Alternative formulations and other issues
Nichols (2010) makes a number of useful comments about alternative analytical approaches for the WPI. In addition to the recommendation to base the WPI on an odds ratio of occupancy estimates, one might also base the analysis on the ratio of point abundance estimates (Royle & Nichols, 2003; Royle, 2004; O'Brien, 2010b). The recent work of Dorazio & Royle (2005), Royle & Dorazio (2008), Kéry & Royle (2008) and others provides a hierarchical modeling framework for species richness estimation, improving the precision of estimates of species occurrence for rare species compared with species-specific estimates, proposed by O'Brien et al. (2010a). Nichols correctly points out that O'Brien et al. (2010a) proposed an implicit dynamics model (MacKenzie et al., 2006) whereas an explicit dynamics model would allow incorporation of a wider range of covariates and heterogeneity in modeling occupancy. These are all ideas that are worth exploring in future development of the WPI as they would improve the quality of the initial estimates that enter into the WPI and thus increase the applicability of the WPI as an indicator in the decade to come.

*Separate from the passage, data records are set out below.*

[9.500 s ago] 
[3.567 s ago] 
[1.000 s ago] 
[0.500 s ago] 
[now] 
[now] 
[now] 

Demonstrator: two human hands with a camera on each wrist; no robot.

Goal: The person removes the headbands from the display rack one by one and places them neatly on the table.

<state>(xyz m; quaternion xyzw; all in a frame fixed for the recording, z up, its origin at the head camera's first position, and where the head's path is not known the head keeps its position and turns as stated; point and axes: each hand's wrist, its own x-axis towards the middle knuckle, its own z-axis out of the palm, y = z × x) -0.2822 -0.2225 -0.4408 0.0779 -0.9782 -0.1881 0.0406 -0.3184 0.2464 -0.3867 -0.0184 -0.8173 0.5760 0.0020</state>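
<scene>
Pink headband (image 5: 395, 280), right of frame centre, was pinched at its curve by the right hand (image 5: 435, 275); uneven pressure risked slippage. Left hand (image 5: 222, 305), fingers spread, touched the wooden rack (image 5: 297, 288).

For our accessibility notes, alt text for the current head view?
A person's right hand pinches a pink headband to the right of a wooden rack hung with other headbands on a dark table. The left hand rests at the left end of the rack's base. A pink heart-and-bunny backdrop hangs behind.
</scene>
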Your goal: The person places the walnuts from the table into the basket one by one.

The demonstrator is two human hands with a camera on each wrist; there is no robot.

As Rowcliffe & Carbone (2008) point out, there is still a great need for better access to the large pool of existing camera trap data to test the robustness of the WPI. In many studies of single species, non-target species are frequently considered the equivalent of fisheries ‘by-catch’ and the data are filed away and not available for analyses. Of the hundreds of camera trap studies published and unpublished, few have made the data publicly available. The development of open access databases by the Tropical Ecosystem Assessment and Monitoring Program, Smithsonian Institution and others, promises to improve access to the vast amounts of camera trap data and metadata (present and future).